## What the exercise asks
Would you please retype, exactly, the lines of the listing below between the line with "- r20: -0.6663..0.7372" and the line with "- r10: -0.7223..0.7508", inclusive?

## Data extract
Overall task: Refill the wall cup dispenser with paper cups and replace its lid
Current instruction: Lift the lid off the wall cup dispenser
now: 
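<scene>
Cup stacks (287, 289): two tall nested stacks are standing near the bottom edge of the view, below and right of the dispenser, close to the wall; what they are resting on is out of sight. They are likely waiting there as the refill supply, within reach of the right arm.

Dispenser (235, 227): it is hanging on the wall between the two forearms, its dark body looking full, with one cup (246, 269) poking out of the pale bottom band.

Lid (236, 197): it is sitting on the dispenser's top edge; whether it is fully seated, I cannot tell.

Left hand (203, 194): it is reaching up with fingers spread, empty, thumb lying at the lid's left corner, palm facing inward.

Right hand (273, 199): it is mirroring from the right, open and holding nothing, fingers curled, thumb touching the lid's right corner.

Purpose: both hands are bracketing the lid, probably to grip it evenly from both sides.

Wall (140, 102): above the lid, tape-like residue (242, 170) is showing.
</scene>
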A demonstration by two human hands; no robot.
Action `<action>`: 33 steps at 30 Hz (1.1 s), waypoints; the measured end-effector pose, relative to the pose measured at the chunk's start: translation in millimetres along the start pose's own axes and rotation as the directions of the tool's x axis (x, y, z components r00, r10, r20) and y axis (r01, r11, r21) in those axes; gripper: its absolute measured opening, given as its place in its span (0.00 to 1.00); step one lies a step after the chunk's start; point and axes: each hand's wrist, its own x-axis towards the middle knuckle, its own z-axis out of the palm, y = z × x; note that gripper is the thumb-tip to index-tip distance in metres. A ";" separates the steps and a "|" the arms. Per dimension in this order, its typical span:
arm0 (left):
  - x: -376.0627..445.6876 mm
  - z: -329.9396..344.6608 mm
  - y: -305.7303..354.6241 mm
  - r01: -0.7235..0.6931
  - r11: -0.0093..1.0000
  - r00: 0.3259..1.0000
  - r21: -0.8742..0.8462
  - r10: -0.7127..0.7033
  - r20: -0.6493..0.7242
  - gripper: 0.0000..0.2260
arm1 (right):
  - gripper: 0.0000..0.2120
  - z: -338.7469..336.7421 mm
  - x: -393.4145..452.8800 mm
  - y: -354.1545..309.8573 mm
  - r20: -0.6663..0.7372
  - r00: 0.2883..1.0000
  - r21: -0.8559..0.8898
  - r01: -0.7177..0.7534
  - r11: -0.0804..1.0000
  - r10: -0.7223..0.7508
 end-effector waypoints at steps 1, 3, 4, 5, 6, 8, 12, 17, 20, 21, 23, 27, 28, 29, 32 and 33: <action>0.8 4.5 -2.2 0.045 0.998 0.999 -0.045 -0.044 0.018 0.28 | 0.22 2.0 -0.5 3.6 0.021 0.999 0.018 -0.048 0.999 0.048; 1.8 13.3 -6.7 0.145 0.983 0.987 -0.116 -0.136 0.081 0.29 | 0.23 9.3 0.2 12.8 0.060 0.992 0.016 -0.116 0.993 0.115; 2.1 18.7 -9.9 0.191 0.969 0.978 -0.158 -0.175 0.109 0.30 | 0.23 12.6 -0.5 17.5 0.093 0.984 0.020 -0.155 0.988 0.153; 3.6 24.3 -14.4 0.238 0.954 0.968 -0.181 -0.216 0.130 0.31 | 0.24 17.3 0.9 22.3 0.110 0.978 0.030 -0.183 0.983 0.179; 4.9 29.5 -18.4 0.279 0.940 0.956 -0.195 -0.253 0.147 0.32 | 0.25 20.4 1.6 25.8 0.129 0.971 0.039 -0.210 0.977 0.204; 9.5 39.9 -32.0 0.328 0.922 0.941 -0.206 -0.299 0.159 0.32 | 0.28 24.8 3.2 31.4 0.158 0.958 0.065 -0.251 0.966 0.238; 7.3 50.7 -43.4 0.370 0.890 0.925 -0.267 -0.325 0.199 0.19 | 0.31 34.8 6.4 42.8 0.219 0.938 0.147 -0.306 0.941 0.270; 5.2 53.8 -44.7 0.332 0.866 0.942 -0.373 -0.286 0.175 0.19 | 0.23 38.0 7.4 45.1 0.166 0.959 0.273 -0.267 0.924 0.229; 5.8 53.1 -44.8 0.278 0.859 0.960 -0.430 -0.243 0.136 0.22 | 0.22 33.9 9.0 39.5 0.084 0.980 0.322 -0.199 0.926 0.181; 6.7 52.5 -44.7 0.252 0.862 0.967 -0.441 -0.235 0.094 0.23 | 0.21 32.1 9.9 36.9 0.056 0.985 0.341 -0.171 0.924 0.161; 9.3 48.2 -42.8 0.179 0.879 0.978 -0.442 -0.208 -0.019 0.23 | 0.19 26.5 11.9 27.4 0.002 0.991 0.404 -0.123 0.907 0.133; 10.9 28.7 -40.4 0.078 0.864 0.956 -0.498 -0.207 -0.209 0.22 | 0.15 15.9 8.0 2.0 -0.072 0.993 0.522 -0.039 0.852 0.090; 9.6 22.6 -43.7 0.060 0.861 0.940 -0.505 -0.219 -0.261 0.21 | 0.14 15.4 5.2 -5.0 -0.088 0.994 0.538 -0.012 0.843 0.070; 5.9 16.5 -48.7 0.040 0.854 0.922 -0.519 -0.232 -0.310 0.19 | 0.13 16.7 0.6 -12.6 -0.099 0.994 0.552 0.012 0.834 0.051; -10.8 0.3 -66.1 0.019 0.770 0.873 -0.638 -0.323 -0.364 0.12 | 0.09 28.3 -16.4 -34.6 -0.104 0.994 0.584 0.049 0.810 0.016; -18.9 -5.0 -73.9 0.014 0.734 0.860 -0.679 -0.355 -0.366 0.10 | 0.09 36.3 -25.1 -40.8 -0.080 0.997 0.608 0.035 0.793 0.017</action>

## Answer to this exercise
  - r20: -0.6663..0.7372
  - r00: 0.2883..1.0000
  - r21: -0.8559..0.8898
  - r01: -0.7177..0.7534
  - r11: -0.0804..1.0000
  - r10: -0.7223..0.7508

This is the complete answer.